Fu solo nella seconda metà del XIX secolo che il Bol’šoj, come tutto il balletto russo in generale, visse il proprio apogeo. Determinante in tal senso fu l’influenza di coreografi e compositori celebri (il compianto Čajkovskij, giusto per dirne uno…).
Con la Rivoluzione d’Ottobre e gli sconvolgimenti geopolitici del primo dopoguerra, il Teatro Bol’šoj rischiò di chiudere, poiché il nuovo governo sovietico vedeva il balletto come un’arte borghese, anzi peggio, aristocratica. Tuttavia, i bolscevichi decisero di conservarlo come simbolo della cultura russa, trasformandolo in un’istituzione di Stato. Durante gli anni ’30, il Bol’šoj divenne il fulcro del realismo socialista, con opere che celebravano il proletariato e la rivoluzione.

La seconda grande guerra su scala globale danneggiò e non poco l’edificio, ma non impedì al Balletto di esibirsi. The show must go on. Fu nel secondo dopoguerra che il Bol’šoj toccò vette artistiche altissime, divenendo il fiore all’occhiello dell’espressività culturale sovietica – e perché no, strumento apologetico della propaganda comunista.

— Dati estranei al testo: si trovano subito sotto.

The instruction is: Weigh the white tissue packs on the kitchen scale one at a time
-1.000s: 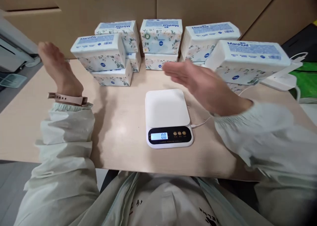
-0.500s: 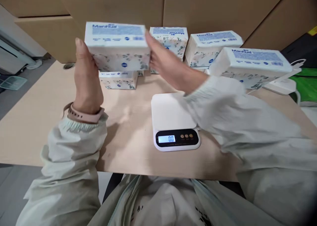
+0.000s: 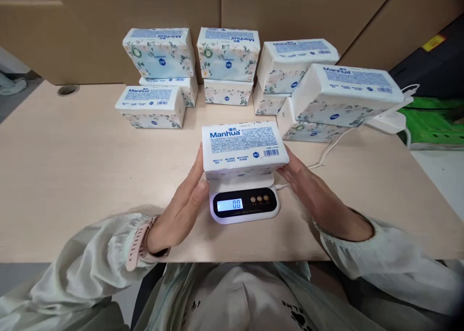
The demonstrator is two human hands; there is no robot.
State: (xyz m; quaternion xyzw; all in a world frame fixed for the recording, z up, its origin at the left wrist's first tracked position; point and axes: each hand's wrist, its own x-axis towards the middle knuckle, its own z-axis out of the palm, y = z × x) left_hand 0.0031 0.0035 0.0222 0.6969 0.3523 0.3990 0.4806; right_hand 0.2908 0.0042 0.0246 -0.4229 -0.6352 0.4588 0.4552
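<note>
Manhua pk (image 3: 244,145) | wht, blue print, label up | scale (image 3: 232,217) | wht, under pk, lit, reads 0.0

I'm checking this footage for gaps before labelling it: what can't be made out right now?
Head view: most of the weighing plate on the scale, hidden by the tissue pack between both hands, so whether they touch can't be told.
Head view: the pack's underside, facing away from the camera.
Head view: the button labels, too small to read.
Head view: the rest of the green item, cut off by the right edge.
</note>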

Caduta l’URSS, il teatro e il suo celebre corpo di ballo non vissero un momento felice. Scandali, crisi economica e episodi di corruzione travolsero l’istituzione culturale russa. Scalfita, ma non cancellata, la compagnia è andata avanti, mantenendo saldo il primato a livello mondiale. Un primato che affonda le sue radici in quel 28 marzo 1776.